> _Exercise directions_:
Every line of the material is to be transcribed verbatim, with images omitted.

Top of Provided material

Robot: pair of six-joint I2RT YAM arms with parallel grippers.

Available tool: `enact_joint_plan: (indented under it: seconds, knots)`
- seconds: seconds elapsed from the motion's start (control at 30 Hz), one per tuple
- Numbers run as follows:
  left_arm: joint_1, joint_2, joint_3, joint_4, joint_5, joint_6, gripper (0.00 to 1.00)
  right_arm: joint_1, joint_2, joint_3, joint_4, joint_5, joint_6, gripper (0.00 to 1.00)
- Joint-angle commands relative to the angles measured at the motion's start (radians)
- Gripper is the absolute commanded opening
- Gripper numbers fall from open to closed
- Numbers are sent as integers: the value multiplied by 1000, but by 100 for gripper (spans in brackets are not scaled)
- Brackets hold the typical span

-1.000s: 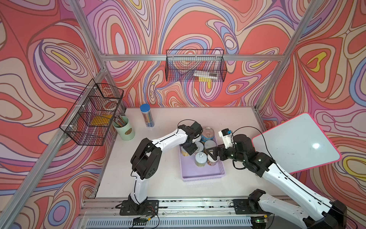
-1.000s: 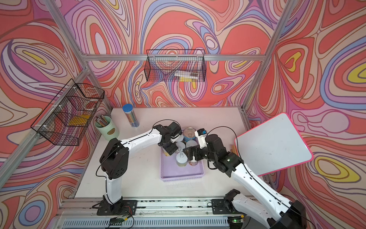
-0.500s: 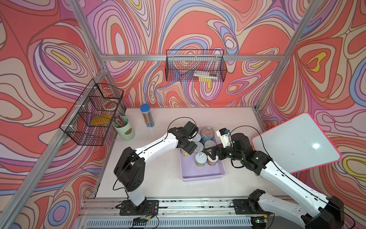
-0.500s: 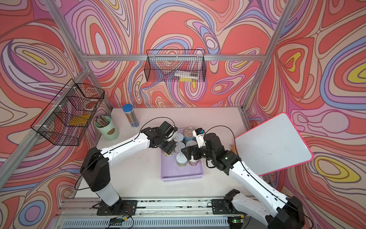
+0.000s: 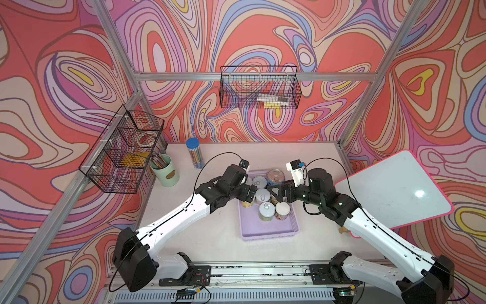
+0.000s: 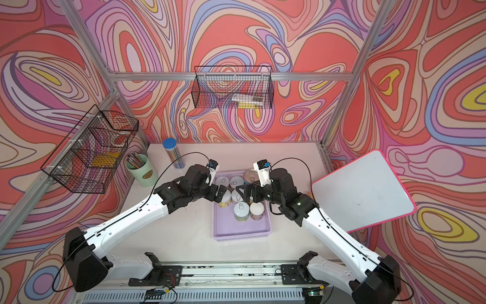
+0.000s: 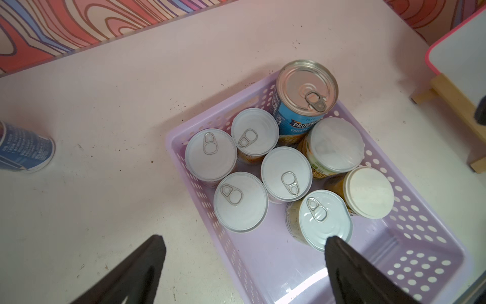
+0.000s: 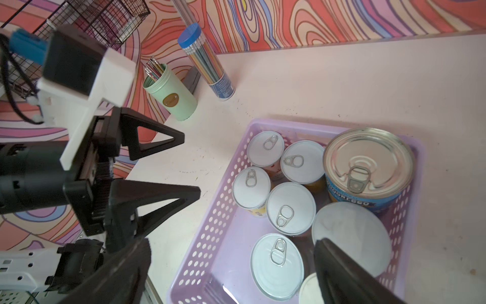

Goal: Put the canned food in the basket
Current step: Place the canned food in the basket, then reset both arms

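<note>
The lilac basket lies mid-table with the canned food standing in its far half. Several small tins cluster beside a taller blue-labelled can. My left gripper hangs open over the basket's left wall, holding nothing. Facing it, my right gripper is open above the tins, also empty. The right wrist view shows the left gripper with its jaws spread wide.
A blue-capped pencil tube and a pale green pencil cup stand at the back left. Black wire baskets hang on the left wall and back wall. A pink-edged whiteboard leans at the right.
The left arm has unfolded, its elbow swinging down toward the front left, while its gripper stays by the basket's left side with jaws slightly wider. The right arm has barely moved.
</note>
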Motion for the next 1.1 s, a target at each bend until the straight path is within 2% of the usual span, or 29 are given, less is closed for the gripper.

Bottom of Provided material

> _Result for this task_:
Robot: pair of six-joint I2RT YAM arms with parallel grippers.

Available tool: `enact_joint_plan: (indented under it: seconds, knots)`
- seconds: seconds elapsed from the motion's start (control at 30 Hz), one per tuple
- Numbers run as follows:
  left_arm: joint_1, joint_2, joint_3, joint_4, joint_5, joint_6, gripper (0.00 to 1.00)
  right_arm: joint_1, joint_2, joint_3, joint_4, joint_5, joint_6, gripper (0.00 to 1.00)
- Joint-angle commands relative to the angles measured at the motion's start (radians)
- Gripper is the absolute commanded opening
- Gripper numbers fall from open to closed
- Numbers are sent as integers: the value multiplied by 1000, but by 100 for gripper (spans in brackets are not scaled)
- Brackets hold the typical span

-1.000s: 
-1.000s: 
-0.500s: 
-0.500s: 
+0.000s: 
+0.000s: 
+0.000s: 
+0.000s: 

Goal: Put the canned food in the basket
Current step: Place the canned food in the basket, then reset both arms

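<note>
The lilac basket lies mid-table with the canned food standing in its far half. Several small tins cluster beside a taller blue-labelled can. My left gripper hangs open over the basket's left wall, holding nothing. Facing it, my right gripper is open above the tins, also empty. The right wrist view shows the left gripper with its jaws spread wide.
A blue-capped pencil tube and a pale green pencil cup stand at the back left. Black wire baskets hang on the left wall and back wall. A pink-edged whiteboard leans at the right.
The left arm has unfolded, its elbow swinging down toward the front left, while its gripper stays by the basket's left side with jaws slightly wider. The right arm has barely moved.
</note>
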Motion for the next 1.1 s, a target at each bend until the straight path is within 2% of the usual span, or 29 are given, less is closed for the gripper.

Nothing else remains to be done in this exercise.